La Guardia Civil concluye que Villa usaba el SOMA-UGT de «pantalla para lucrarse»

José Ángel Fernández Villa. /
José Ángel Fernández Villa.

El informe cuantifica en 541.057 euros el montante procedente de HUNOSA que el exdirigente habría desviado de forma ilegal

ANA MORIYÓN OVIEDO.

La Unidad Central Operativa (UCO), la división de la Guardia Civil que investiga el presunto origen fraudulento de los 1,2 millones de euros que José Ángel Fernández Villa regularizó ante el fisco en 2012, concluye que el exdirigente sindical utilizó la originaria organización SOMA-UGT -ahora sin actividad- «como pantalla para lucrarse», valiéndose de la opacidad que esta agrupación tiene en la actualidad para desviar fondos.
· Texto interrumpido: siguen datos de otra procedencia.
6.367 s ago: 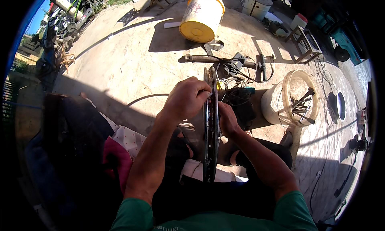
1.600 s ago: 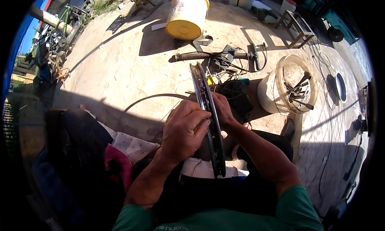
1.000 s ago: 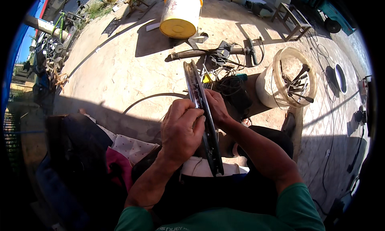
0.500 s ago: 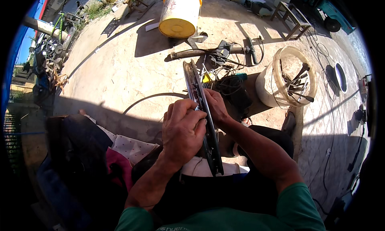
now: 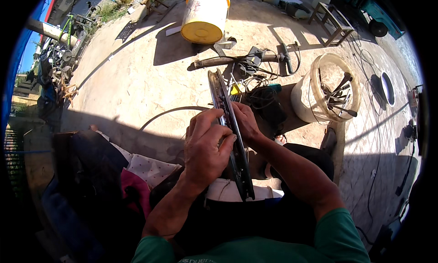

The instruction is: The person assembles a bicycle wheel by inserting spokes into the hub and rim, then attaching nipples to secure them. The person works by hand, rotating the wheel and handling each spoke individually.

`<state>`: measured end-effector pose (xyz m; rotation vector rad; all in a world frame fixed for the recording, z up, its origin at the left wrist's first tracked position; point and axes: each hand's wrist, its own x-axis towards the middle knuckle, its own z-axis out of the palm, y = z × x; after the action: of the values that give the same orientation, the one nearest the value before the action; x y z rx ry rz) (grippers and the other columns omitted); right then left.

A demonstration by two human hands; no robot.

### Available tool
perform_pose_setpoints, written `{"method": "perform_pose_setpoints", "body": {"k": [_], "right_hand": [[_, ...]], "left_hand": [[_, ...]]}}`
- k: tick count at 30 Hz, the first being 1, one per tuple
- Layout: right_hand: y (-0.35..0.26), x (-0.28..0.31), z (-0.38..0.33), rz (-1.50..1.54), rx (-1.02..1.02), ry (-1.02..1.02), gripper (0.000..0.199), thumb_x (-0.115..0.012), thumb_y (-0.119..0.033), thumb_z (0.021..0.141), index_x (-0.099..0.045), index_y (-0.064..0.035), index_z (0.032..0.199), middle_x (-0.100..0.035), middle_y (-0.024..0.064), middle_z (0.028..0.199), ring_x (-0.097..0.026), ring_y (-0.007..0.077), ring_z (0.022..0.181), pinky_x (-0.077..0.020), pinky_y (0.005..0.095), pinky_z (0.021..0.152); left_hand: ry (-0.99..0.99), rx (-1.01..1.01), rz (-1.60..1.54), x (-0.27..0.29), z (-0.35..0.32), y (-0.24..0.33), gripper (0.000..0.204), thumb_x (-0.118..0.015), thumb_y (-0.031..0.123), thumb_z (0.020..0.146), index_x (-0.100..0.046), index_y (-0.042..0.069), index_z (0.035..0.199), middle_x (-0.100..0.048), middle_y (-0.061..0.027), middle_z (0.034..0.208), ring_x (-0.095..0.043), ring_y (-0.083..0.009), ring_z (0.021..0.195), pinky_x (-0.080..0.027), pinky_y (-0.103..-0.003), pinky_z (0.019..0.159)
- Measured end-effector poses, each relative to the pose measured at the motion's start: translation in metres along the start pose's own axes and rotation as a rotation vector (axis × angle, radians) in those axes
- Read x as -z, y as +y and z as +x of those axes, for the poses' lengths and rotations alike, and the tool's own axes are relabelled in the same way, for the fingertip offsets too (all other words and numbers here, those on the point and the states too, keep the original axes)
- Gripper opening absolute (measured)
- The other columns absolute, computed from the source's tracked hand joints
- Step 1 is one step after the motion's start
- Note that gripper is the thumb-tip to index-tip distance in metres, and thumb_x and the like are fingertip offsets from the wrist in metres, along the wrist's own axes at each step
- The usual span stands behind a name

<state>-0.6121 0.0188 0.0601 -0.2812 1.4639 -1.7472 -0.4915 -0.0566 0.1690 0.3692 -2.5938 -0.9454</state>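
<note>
1. Outdoors, the concrete ground [image 5: 137, 80] fills most of the view; half is in sun, and the near part lies in shadow.
2. Upon the person's lap stands a metal wheel rim [image 5: 222, 98], seen edge-on, tilted a little to the left at its top; its lower end rests on a white cloth [image 5: 219, 190] across the knees.
3. Further away lies a yellow bucket [image 5: 205, 16] on its side, with its open mouth toward the camera.
4. To the right stands a white bucket [image 5: 303, 96], upright, with several tools inside.
5. Between the two buckets lies a handlebar [image 5: 219, 61] with tangled cables beside it.
6. At the left side of the rim is the left hand [image 5: 205, 149]; its grip is closed, fingers curled over the rim edge.
7. At the right side is the right hand [image 5: 246, 121], touching the rim; whether its fingers close around the rim cannot be told.
</note>
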Motion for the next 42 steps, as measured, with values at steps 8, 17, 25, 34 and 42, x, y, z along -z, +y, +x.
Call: {"method": "perform_pose_setpoints", "body": {"k": [8,17,25,34,42], "right_hand": [[-0.001,0.000,-0.001,0.031,0.024,-0.005,0.051,-0.053,-0.044,0.099,-0.067,0.0035,0.084,-0.063,0.0034,0.074,-0.056,0.0086,0.067,-0.0446,0.0258,0.061],[0.005,0.003,0.003,0.036,0.042,-0.023,0.050,-0.052,-0.042,0.100,-0.067,0.0036,0.086,-0.064,0.0036,0.076,-0.056,0.0089,0.068,-0.0448,0.0254,0.061],[-0.002,0.000,0.000,0.019,0.022,-0.015,0.049,-0.051,-0.041,0.100,-0.067,0.0033,0.086,-0.064,0.0035,0.076,-0.056,0.0085,0.068,-0.0447,0.0250,0.061],[-0.004,-0.001,-0.002,0.035,0.030,-0.013,0.049,-0.051,-0.041,0.100,-0.067,0.0028,0.084,-0.063,0.0035,0.075,-0.055,0.0083,0.068,-0.0444,0.0255,0.061],[0.003,0.002,0.002,0.017,0.036,-0.014,0.050,-0.052,-0.042,0.100,-0.066,0.0033,0.084,-0.063,0.0028,0.075,-0.055,0.0081,0.068,-0.0444,0.0254,0.061]], "left_hand": [[0.035,0.000,-0.025,-0.001,0.001,0.007,0.016,-0.077,0.005,0.074,-0.069,0.005,0.088,-0.058,-0.0127,0.129,-0.052,-0.0350,0.124,-0.041,-0.046,0.104],[-0.015,-0.076,0.008,-0.003,0.000,-0.003,0.016,-0.076,0.004,0.073,-0.068,0.006,0.086,-0.058,-0.0129,0.127,-0.052,-0.0345,0.123,-0.041,-0.046,0.103],[0.011,-0.055,0.072,0.002,0.001,-0.001,0.018,-0.076,0.005,0.073,-0.068,0.005,0.090,-0.058,-0.0127,0.128,-0.051,-0.0348,0.125,-0.040,-0.047,0.105],[0.019,-0.032,0.041,0.002,0.003,0.006,0.014,-0.075,0.003,0.074,-0.069,0.005,0.086,-0.059,-0.0129,0.126,-0.053,-0.0338,0.124,-0.041,-0.045,0.103],[-0.008,-0.046,0.000,0.001,0.002,0.004,0.015,-0.077,0.000,0.072,-0.068,0.003,0.084,-0.062,-0.0124,0.123,-0.054,-0.0338,0.122,-0.044,-0.044,0.102]]}}
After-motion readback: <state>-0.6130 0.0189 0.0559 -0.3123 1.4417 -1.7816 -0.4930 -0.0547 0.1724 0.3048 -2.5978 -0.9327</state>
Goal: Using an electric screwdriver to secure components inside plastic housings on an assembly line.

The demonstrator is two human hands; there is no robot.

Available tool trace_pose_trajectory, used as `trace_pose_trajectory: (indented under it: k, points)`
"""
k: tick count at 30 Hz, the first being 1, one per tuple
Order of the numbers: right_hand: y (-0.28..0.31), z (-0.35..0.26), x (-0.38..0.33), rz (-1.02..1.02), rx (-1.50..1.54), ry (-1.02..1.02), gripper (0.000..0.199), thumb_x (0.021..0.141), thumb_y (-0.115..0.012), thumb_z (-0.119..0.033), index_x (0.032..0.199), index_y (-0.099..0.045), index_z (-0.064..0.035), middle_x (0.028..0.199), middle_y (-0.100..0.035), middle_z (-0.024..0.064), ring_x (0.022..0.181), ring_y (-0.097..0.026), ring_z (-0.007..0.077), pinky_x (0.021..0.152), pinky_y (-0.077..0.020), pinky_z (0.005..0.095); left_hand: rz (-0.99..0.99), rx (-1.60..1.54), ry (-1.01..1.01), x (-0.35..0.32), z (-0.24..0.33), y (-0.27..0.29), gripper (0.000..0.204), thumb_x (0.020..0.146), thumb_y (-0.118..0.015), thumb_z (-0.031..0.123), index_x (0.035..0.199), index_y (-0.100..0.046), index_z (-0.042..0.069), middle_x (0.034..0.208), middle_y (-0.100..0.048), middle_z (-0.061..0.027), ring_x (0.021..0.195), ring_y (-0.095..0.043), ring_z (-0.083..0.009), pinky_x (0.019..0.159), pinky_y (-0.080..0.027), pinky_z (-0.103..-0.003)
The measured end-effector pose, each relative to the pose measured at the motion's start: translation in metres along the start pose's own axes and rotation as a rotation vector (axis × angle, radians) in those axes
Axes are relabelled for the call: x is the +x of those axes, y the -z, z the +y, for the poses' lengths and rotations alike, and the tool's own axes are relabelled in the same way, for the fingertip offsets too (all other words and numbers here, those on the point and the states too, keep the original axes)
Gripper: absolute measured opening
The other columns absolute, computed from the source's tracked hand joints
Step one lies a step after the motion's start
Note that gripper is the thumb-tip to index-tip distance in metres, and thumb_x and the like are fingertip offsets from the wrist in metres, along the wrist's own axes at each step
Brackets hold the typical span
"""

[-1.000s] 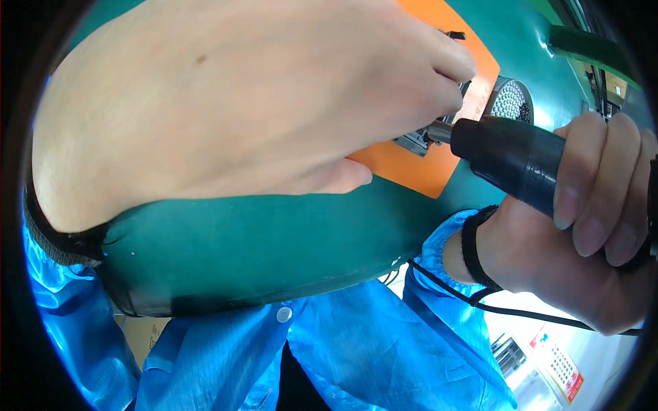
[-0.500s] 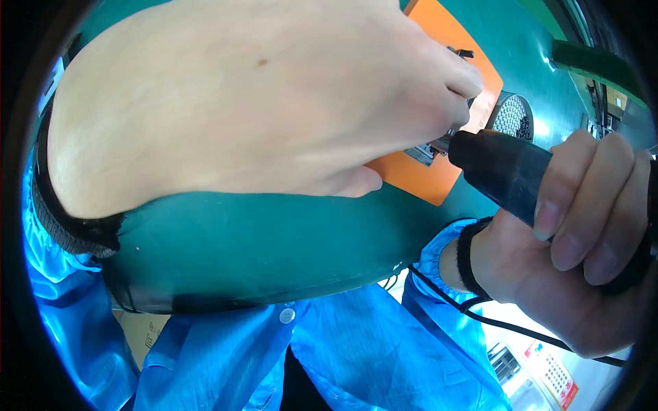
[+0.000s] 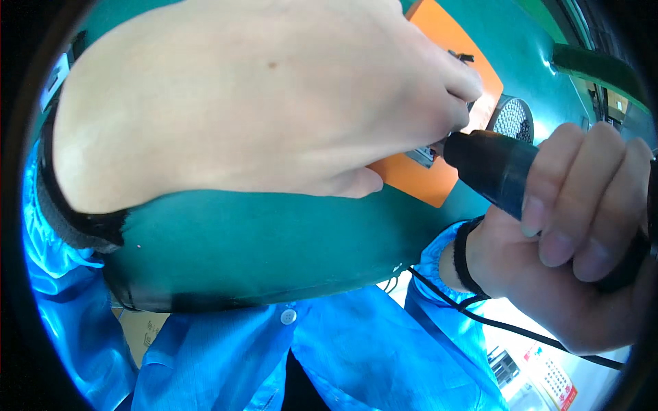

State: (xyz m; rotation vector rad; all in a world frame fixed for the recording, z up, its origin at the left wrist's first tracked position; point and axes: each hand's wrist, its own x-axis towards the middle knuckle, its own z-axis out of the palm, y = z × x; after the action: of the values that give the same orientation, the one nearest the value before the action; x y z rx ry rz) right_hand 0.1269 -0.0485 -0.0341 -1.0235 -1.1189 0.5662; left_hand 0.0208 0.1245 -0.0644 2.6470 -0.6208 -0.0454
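Note:
My left hand [image 3: 295, 103] reaches across the upper middle, its back covering most of the orange board [image 3: 419, 179]. Its fingers curl over a small metal part [image 3: 421, 156] on that board, mostly hidden beneath them. The thumb sticks out at the lower side. In my right hand [image 3: 582, 212] is a black electric screwdriver [image 3: 495, 168], gripped with the fingers wrapped round its body. Its tapered nose points left at the metal part, close by my left fingers; the tip is hidden, so contact cannot be told.
A round dish [image 3: 513, 118] of small shiny metal pieces stands right of the board on the green table mat [image 3: 260, 246]. A black cord [image 3: 514, 330] trails by my right wrist. A dark green bar [image 3: 596, 65] is at the upper right.
My right hand and the screwdriver have shifted slightly left, the nose closer to the left fingers. My left hand has barely moved; the board is where it was.

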Motion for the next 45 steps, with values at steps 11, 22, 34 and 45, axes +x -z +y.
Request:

El SOMA-UGT carece de actividad sindical exactamente desde 1994, cuando pasó a denominarse SOMA-Fia-UGT, y años más tarde SOMA-Fitag-UGT, pero nunca llegó a desaparecer, puesto que siempre conservó su personalidad jurídica para salvaguardar el patrimonio histórico del sindicato. Villa, según el informe de la UCO con fecha de noviembre de 2015, al que ha tenido acceso EL COMERCIO, se habría aprovechado presuntamente de esa opacidad para desviar fondos a esta organización, que se escapaban del control y la auditoría del sindicato UGT Asturias y Madrid, y sobre los que los investigadores determinan que tenía un «control absoluto». En función de la distinta naturaleza de los fondos que supuestamente habría conseguido mediante el uso de estas siglas, la UCO entiende que el exsecretario general del SOMA podría haber cometido hechos constitutivos de delitos de blanqueo de capitales, malversación de fondos públicos y apropiación indebida.

El informe cuantifica en 541.057 euros la cuantía procedente de Hunosa que presuntamente recibió de forma ilegal José Ángel Fernández Villa, bien mediante el cobro de cheques (243.462 euros, durante el periodo 1989 y 2001) o a través de transferencias a las cuentas del SOMA-UGT (297.594 euros, desde 2001 hasta 2012). Según recoge el informe, hasta 2011, José Ángel Fernández Villa encargaba a sus dos secretarias personales (una de ellas, Carmen Blanco, declarará hoy como testigo en el caso de la denuncia del SOMA contra Villa) que cobrasen los cheques emitidos a su nombre por parte de Hunosa para el pago de dietas a los miembros del comité intercentros, alegando que esos talones formarían parte de sus salarios y sugiriéndolas «discreción» durante el cobro «a fin de evitar suspicacias». Esto, entienden los investigadores, «denota el claro propósito de ocultar su verdadero ánimo de lucrarse».